SIOUX FALLS, S.D. — Raven Industries (NASDAQ:RAVN) reported financial results for the fourth quarter that ended Jan. 31, 2017.

Noteworthy Items

  • Consolidated sales increased 30% year-over-year, driven by strength in both Applied Technology and Engineered Films
  • Consolidated operating income increased nearly $6 million, from $0.6 million in the fourth quarter of last year to $6.3 million in this year's fourth quarter, on significant operating leverage
  • Both Applied Technology, which includes the company’s agricultural products, and Engineered Films achieved sales growth of more than 35% in the fourth quarter and drove a nearly three-fold increase in division profit, doubling division operating margin year-over-year
  • Consolidated selling, general, and administrative expenses increased $1.9 million year-over-year, driven by higher incentive compensation accruals and expenses associated with the restatement process and remediation efforts
  • Net working capital, as a percentage of annualized net sales, decreased 900 basis points year-over-year, driven primarily by actions to reduce inventory and improve days payable outstanding
  • Cashflow continued to improve, with cashflow from operations increasing $1.1 million vs. the fourth quarter of last year

Fourth Quarter Results                                   

Net sales for the fourth quarter of fiscal 2017 were $68.9 million, up 30.5% vs. the fourth quarter of fiscal 2016. Applied Technology and Engineered Films both achieved significant growth year-over-year in the fourth quarter, increasing sales 40.4% and 35.8%, respectively. Aerostar fourth quarter sales declined 2.5% vs. the prior year.

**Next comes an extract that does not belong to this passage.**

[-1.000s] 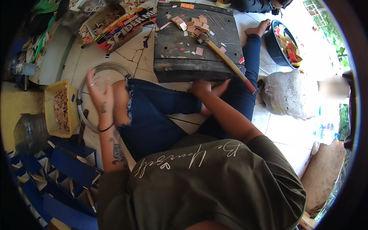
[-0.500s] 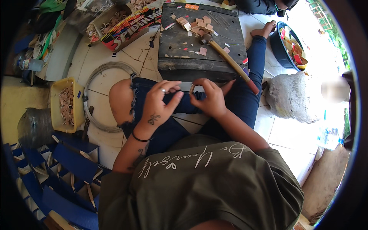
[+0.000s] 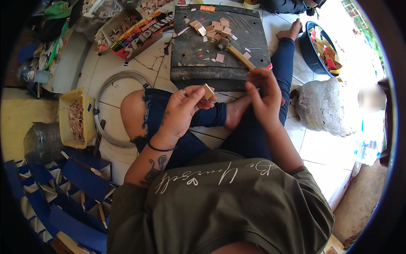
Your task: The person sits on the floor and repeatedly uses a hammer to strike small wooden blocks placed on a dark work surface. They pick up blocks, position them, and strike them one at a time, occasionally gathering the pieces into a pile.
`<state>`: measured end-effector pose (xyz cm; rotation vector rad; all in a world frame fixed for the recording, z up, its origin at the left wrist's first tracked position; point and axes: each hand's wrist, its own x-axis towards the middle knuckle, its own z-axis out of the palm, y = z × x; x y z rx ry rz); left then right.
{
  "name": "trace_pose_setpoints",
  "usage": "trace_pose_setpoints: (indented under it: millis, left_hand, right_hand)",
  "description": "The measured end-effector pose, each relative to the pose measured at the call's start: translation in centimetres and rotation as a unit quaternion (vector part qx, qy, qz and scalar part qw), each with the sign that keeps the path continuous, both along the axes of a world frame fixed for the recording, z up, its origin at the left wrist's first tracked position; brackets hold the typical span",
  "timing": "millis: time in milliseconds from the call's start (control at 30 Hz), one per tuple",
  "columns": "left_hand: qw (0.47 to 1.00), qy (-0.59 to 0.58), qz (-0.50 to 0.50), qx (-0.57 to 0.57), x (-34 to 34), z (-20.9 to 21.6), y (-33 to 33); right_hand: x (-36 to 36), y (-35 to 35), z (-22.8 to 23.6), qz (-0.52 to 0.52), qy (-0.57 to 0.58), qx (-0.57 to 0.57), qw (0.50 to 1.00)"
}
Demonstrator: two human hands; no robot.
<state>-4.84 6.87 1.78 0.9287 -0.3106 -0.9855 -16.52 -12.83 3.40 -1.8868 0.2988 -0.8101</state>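
My left hand [image 3: 179,110] is closed, pinching a small square tan piece [image 3: 207,92] between thumb and fingers above my lap. My right hand [image 3: 266,99] is raised over the wooden handle of a hammer [image 3: 240,56], its thumb apart from the curved fingers; it partly hides the handle, and I cannot tell whether it touches it. The hammer's head rests on a dark, scuffed block [image 3: 190,59]. Beside the head lies a pile of similar tan pieces [image 3: 219,28], with a pinkish square [image 3: 220,58] and small scraps scattered around.
A coil of wire [image 3: 101,122] and a yellow bin of small pieces [image 3: 89,135] stand left. A printed carton [image 3: 139,40] holds more pieces. Blue panels [image 3: 84,178] fill the lower left. Right are a blue basin [image 3: 305,55] and a grey bundle [image 3: 323,106]. Another person's clothed part shows at the top.
My hands have moved apart. The left now shows the small tan piece in its pinch, while the right has let go and moved right, over the hammer's handle, its fingers opening.
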Motion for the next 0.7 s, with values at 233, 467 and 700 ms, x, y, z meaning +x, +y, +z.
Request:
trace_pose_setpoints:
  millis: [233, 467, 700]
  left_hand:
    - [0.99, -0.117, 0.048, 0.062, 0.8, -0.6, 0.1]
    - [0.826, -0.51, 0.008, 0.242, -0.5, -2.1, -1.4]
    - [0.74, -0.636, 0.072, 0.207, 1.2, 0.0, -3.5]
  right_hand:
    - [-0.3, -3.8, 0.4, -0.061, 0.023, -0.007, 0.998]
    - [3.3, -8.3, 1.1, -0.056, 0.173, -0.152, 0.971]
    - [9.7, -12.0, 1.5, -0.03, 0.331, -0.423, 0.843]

Operating income for the fourth quarter of fiscal 2017 was $6.3 million vs. operating income of $0.6 million in the fourth quarter of fiscal 2016. Improved sales volume resulted in strong operating leverage and drove the significant increase in operating income year-over-year. Correspondingly, operating margin exhibited a noteworthy improvement, increasing from 1.1% in the fourth quarter of last year to 9.1% in this year's fourth quarter.  

Net income for the fourth quarter of fiscal 2017 was $4.4 million, or $0.12 per diluted share, vs. net income of $1.9 million, or $0.05 per diluted share, in last year's fourth quarter. The increase in earnings per share was driven primarily by the improved operating performance in both Applied Technology and Engineered Films.

Applied Technology Division Fourth Quarter Results

Net sales for Applied Technology in the fourth quarter of fiscal 2017 were $25.9 million, up 40.4% vs. the fourth quarter of fiscal 2016. Geographically, domestic sales were up 44% year-over-year and international sales were up 29.8% year-over-year. Consistent with the third quarter of fiscal 2017, sales growth for the division was driven by new product sales, expanded OEM relationships, and higher sales of direct injection systems.

Division operating income was $6.4 million, up 184.3% vs. the fourth quarter of fiscal 2016. The increase in operating income was driven primarily by increased operating leverage due to higher sales volume vs. the previous year. Operating margin for the division increased from 12.1% in the fourth quarter of the prior year to 24.6% in the fourth quarter of this year. The increase in operating margin was driven by strong incremental margins on improved sales.

Fiscal 2018 Outlook

"We are very pleased with the progress made and performance achieved throughout fiscal year 2017," said Dan Rykhus, President and CEO. "Both Applied Technology and Engineered Films continue to drive improved sales and profitability and Aerostar returned to profitability following several quarters of operating losses."

"For Applied Technology the ag market is expected to remain weak, but we will focus on capitalizing on our new products and strong relationships to drive additional market share gains. In addition, our direct injection system, which is industry leading technology, is poised for growth in fiscal year 2018. Rapid adoption of more complex spraying practices is leading to a significant increase in demand for this existing technology.